Targeting Lactate Dehydrogenase A Research Articles

Abstract C15: Combinatorial regulation of neuroblastoma tumor progression by HIF1α and N-myc transcriptional factors

Abstract Deregulation of Myc and activation of hypoxia inducible factors (HIFs) frequently occur in solid tumors. In human neuroblastoma, amplification of the N-MYC gene predicts poor prognosis and resistance to therapy. Interestingly, we demonstrated here that HIF1α, but not HIF2α, is preferentially expressed in both N-MYC amplified neuroblastoma cells and primary tumors in comparison to non-amplified ones. Expression of HIF2α in N-MYC amplified cells appears to be silenced largely through DNA methylation and histone deacetylation. Interplay between N-Myc and HIF1α plays critical roles in progression of neuroblastomas. On one hand, N-Myc overrides the inhibitory function of HIF1α on cell cycle progression under hypoxia, which frequently occurs in solid tumors and is well known to inhibit cell growth. Of note, proliferation of N-MYC amplified cells is largely unaltered under hypoxia. On the other hand, HIF1α, together with N-Myc, cooperates to regulate aerobic glycolysis (the Warburg effect) of neuroblastoma.

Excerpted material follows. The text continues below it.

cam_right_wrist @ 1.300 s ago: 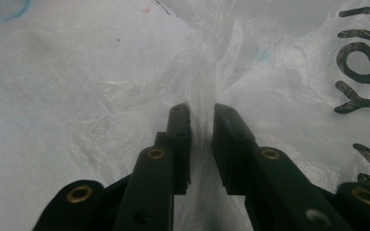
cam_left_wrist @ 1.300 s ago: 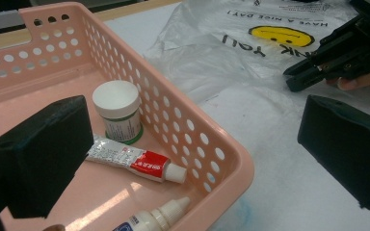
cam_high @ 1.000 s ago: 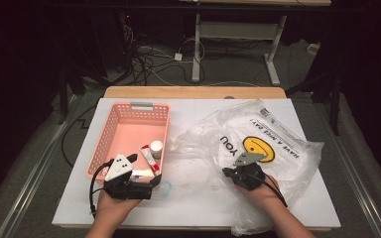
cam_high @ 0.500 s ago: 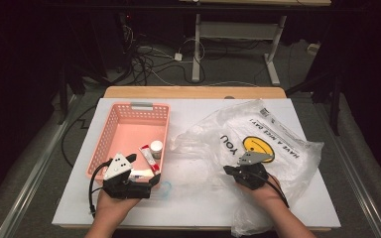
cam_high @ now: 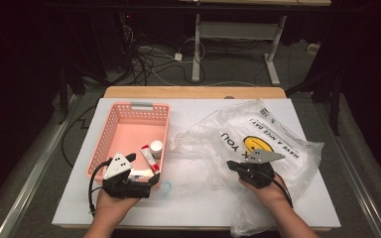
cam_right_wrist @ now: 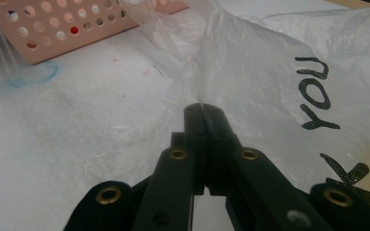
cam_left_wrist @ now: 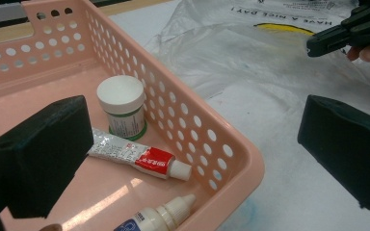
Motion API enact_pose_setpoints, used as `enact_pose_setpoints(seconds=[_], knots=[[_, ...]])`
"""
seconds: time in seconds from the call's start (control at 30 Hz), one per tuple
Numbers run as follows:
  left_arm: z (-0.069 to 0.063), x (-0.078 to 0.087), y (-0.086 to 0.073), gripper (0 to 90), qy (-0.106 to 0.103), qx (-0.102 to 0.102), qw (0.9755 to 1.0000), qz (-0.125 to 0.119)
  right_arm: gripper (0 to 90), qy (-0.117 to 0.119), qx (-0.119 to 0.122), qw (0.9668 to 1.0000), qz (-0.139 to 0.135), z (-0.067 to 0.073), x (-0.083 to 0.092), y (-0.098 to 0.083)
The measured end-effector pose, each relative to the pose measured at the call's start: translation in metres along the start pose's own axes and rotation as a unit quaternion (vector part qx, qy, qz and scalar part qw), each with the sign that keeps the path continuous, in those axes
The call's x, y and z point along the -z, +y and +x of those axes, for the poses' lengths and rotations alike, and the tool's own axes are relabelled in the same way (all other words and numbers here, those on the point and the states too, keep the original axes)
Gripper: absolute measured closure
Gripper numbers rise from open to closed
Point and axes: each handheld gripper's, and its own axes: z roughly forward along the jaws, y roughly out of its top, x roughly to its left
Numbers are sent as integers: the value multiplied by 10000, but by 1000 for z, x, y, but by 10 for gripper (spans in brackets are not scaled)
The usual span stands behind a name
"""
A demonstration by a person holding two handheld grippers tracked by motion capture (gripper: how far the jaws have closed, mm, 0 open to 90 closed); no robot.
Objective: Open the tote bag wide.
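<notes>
White table (dark room, cables on the floor behind). Right gripper pinches plastic bag, right of pink basket. Left gripper gapes wide, empty, at the basket's near corner.

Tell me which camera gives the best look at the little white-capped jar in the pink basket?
The left gripper view: the jar stands close and sharp, with its white cap and green-edged label, beside a red-and-silver tube. The high view shows the jar as a small white dot inside the basket. The right gripper view shows the basket's holed wall.
</notes>
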Motion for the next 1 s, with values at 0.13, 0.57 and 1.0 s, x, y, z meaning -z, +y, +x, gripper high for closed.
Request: enact_pose_setpoints(seconds=[0.13,0.57,1.0], knots=[[1,-1,0,0,-24,28,10000,14,900,-31,-30,9999,-109,-2,4,2],[2,-3,-1,0,-79,161,9998,-28,900,-54,-120,9987,-494,-9,19,7],[6,-1,-2,0,-183,183,9996,-67,900,-7,-97,9968,-798,-12,33,17]])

The near-universal glycolytic switch of N-MYC amplified neuroblastoma cells may be an essential tumor trait and a consequence of the cellular adaptation to intermittent hypoxia. Targeting either HIF1α or N-Myc significantly decreases expression of genes involved in glycolysis, such as lactate dehydrogenase A (LDHA), and inhibits cell proliferation in vitro under normoxia. Strikingly, N-MYC amplified cells are addicted to LDHA expression. Reduction in LDHA activity completely inhibits their proliferation under both normoxia and hypoxia. Taken together, our results demonstrate that neuroblastoma cells differentially respond to hypoxia with distinct HIFα induction patterns, and suggest the HIF1α/N-Myc axis may represent a pharmacologically tractable pathway for the potential treatment of N-MYC amplified neuroblastomas. In particular, we propose targeting LDHA may be a promising and nontoxic approach in treatment of N-MYC amplified neuroblastomas, given that depletion of LDHA expression completely inhibits growth of N-MYC amplified cells and individuals deficient in LDHA expression show no obvious symptoms under normal conditions. Citation Information: Cancer Res 2009;69(23 Suppl):C15.